_EXERCISE DETAILS_
Every line below that mentions the word "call" should be copied out.

MATERIAL PROVIDED: Begin

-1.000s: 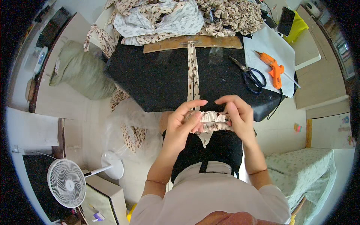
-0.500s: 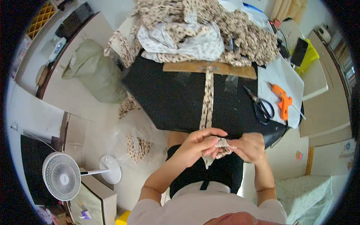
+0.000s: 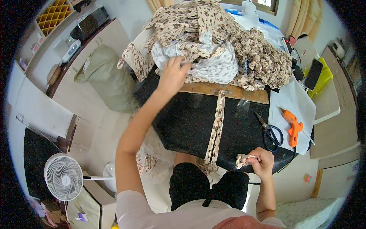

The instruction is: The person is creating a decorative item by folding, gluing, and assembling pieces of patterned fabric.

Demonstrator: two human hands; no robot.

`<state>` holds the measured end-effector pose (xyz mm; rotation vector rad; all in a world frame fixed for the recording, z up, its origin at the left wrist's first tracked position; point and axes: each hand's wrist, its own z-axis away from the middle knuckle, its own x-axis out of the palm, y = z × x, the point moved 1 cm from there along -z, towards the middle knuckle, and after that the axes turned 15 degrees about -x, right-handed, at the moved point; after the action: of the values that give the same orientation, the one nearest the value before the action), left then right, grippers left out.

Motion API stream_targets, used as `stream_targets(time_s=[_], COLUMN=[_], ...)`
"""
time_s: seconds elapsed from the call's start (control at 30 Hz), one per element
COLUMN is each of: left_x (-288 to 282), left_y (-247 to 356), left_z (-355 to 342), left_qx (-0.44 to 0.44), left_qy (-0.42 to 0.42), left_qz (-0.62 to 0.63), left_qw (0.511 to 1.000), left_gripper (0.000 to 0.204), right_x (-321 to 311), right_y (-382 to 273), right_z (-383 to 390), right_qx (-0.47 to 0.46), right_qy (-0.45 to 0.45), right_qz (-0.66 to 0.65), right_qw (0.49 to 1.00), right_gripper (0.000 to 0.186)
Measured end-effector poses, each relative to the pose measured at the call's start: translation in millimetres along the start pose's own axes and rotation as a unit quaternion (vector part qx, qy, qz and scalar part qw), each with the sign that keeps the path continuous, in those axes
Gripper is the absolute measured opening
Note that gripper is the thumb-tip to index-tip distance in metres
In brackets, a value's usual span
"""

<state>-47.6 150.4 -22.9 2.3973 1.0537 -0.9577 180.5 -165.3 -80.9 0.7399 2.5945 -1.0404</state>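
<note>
My left hand (image 3: 174, 77) is at the near left edge of the heaped fabric, its thumb and fingers apart against a white cloth with grey print (image 3: 219, 66). In my right hand (image 3: 263, 162), a small gathered piece of beige printed fabric (image 3: 243, 160), like a scrunchie, is pinched over the table's near edge. A long beige printed strip (image 3: 217, 126) runs from the wooden board (image 3: 244, 94) down the black tabletop (image 3: 183, 126) and over its front edge, above my lap.
Gathered fabric rings (image 3: 263, 61) pile up at the far right beside a large printed cloth heap (image 3: 179, 26). Dark-handled scissors (image 3: 271, 135) and an orange glue gun (image 3: 293, 128) lie at the right, the gun on white paper. A fan (image 3: 65, 177) stands left, beyond a green sack (image 3: 108, 84).
My left hand has left the gathered piece and reached forward to the cloth heap. My right hand has kept the piece and shifted right. The view has tilted up a little.
</note>
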Motion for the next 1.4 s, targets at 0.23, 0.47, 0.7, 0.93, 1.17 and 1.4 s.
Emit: stream_targets(time_s=[0.23, 0.47, 0.7, 0.93, 1.17, 1.4], left_x=[-3, -80, -232, -347, -427, -433], left_y=[-26, -79, -71, -57, -126, -121], left_z=[-48, -154, -212, -165, -86, 3], left_qx=[0.084, -0.208, -0.298, -0.307, -0.320, -0.401], left_qy=[-0.156, -0.111, 0.034, 0.004, -0.022, -0.023], left_qz=[0.074, 0.283, 0.287, 0.264, 0.215, 0.113], left_qw=[0.981, 0.930, 0.910, 0.914, 0.923, 0.909], left_gripper=[0.025, 0.048, 0.030, 0.023, 0.022, 0.042], right_x=[-6, -3, 0, 2, -2, -1], right_y=[6, 3, -2, -1, 10, 6], right_z=[0, -1, 0, 3, 18, 14], right_qx=[0.046, 0.054, 0.089, 0.067, 0.122, 0.131], right_qy=[-0.034, -0.044, -0.034, -0.022, 0.025, 0.017], right_qz=[-0.027, -0.018, -0.049, -0.036, -0.032, -0.038], right_qw=[0.998, 0.997, 0.994, 0.997, 0.992, 0.991], right_gripper=[0.016, 0.017, 0.015, 0.017, 0.017, 0.016])
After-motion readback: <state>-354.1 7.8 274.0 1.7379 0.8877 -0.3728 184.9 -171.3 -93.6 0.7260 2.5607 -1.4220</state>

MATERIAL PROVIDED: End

_EXERCISE RESULT_
time_s: seconds elapsed from the call's start (control at 30 Hz), one per element
Measured end-effector poses, each relative to the pose measured at the call's start: translation in millimetres along the start pose's own axes and rotation as a unit quaternion (vector part qx, qy, qz and scalar part qw), each with the sign that keeps the path continuous, in those axes

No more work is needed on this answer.